"""

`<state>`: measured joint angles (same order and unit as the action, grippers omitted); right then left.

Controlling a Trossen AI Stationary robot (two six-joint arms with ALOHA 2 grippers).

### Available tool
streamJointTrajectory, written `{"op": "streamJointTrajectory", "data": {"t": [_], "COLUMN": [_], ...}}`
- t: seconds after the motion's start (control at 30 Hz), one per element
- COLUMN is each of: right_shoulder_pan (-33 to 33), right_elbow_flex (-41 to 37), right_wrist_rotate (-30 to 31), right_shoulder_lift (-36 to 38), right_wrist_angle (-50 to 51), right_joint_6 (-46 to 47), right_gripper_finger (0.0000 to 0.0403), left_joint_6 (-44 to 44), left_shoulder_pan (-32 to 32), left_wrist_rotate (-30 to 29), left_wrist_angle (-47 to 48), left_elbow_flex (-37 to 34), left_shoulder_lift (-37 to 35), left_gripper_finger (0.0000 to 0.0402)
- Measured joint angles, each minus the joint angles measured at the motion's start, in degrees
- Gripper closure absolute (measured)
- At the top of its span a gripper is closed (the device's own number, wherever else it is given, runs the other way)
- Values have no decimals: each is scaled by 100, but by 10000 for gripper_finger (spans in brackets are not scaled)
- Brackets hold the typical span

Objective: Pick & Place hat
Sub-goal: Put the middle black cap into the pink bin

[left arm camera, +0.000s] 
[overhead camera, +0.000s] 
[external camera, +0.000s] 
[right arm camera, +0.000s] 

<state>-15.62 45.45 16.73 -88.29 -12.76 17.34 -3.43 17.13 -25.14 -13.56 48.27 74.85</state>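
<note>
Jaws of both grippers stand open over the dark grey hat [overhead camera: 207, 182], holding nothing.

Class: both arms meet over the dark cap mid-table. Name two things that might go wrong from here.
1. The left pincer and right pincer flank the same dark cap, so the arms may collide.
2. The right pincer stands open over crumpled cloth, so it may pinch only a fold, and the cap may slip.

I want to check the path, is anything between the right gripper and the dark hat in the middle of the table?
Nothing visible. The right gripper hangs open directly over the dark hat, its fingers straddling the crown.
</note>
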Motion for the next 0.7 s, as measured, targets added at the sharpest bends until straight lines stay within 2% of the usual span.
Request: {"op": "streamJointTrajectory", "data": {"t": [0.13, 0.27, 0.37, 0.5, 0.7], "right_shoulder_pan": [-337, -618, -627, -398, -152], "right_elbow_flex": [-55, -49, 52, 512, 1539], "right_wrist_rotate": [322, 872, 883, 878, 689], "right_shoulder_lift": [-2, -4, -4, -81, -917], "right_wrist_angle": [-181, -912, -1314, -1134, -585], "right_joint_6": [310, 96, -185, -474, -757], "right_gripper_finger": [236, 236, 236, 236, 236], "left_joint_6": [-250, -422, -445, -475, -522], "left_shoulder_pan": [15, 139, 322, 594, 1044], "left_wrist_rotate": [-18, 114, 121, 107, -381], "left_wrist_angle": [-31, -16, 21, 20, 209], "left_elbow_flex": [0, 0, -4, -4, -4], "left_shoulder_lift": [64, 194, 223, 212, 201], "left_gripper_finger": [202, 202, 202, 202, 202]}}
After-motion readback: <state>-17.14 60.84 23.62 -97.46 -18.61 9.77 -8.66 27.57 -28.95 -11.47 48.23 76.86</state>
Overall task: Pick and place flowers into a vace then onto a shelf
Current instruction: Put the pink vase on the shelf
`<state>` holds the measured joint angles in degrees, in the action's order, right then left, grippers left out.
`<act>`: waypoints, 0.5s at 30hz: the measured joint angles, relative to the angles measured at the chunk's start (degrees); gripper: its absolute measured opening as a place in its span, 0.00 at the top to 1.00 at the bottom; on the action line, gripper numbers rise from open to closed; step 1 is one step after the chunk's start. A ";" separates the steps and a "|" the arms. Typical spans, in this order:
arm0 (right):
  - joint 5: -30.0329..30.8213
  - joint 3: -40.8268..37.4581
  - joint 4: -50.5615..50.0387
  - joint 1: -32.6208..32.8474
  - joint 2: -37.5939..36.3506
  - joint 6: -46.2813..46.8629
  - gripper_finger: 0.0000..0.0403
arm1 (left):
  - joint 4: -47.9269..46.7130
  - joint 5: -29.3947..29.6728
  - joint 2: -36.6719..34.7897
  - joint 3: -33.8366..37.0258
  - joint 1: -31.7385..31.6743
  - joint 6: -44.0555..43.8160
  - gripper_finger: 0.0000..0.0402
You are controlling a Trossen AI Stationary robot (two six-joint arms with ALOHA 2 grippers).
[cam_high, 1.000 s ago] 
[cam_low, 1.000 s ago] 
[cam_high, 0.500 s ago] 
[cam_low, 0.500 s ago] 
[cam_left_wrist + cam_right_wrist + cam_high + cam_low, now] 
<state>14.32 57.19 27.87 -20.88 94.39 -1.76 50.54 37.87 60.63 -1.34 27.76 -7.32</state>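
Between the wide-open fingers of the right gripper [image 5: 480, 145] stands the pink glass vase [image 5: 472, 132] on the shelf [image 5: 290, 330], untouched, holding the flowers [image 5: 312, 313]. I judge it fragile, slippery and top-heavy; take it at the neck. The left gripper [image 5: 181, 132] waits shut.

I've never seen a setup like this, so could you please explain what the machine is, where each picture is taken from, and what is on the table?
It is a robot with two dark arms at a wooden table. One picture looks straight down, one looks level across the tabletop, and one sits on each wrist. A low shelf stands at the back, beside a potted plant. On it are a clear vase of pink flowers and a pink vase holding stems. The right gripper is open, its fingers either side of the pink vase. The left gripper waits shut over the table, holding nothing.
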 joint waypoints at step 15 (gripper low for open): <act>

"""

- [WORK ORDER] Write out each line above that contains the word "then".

- [ANSWER SPACE]
`<state>`: measured joint angles (same order and unit as the action, grippers omitted); right then left.
Overall task: Pick and place flowers into a vace then onto a shelf
`<state>` holds the measured joint angles in degrees, in the action's order, right then left, grippers left out.

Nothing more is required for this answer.